Work item: From the records below, give the number of lines that include the word "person". Add no other words.
:: Supplied material
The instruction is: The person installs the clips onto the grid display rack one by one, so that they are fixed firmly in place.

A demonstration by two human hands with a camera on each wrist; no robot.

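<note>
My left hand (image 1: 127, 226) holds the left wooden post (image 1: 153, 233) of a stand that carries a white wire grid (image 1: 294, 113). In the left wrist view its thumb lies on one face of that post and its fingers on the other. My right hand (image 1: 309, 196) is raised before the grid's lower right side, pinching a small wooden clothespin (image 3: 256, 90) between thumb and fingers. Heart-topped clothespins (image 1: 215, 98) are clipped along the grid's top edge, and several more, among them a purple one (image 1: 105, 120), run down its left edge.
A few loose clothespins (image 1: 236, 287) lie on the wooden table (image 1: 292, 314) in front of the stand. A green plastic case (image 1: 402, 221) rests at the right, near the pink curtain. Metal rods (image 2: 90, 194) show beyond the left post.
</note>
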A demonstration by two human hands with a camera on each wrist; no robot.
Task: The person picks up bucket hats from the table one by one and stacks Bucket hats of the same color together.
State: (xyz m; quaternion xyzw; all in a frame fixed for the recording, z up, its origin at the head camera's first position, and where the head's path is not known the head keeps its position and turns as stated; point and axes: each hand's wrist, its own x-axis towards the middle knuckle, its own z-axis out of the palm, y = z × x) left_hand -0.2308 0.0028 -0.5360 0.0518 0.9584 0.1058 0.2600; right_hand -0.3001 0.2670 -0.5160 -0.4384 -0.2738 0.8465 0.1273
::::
Solution for this problem: 2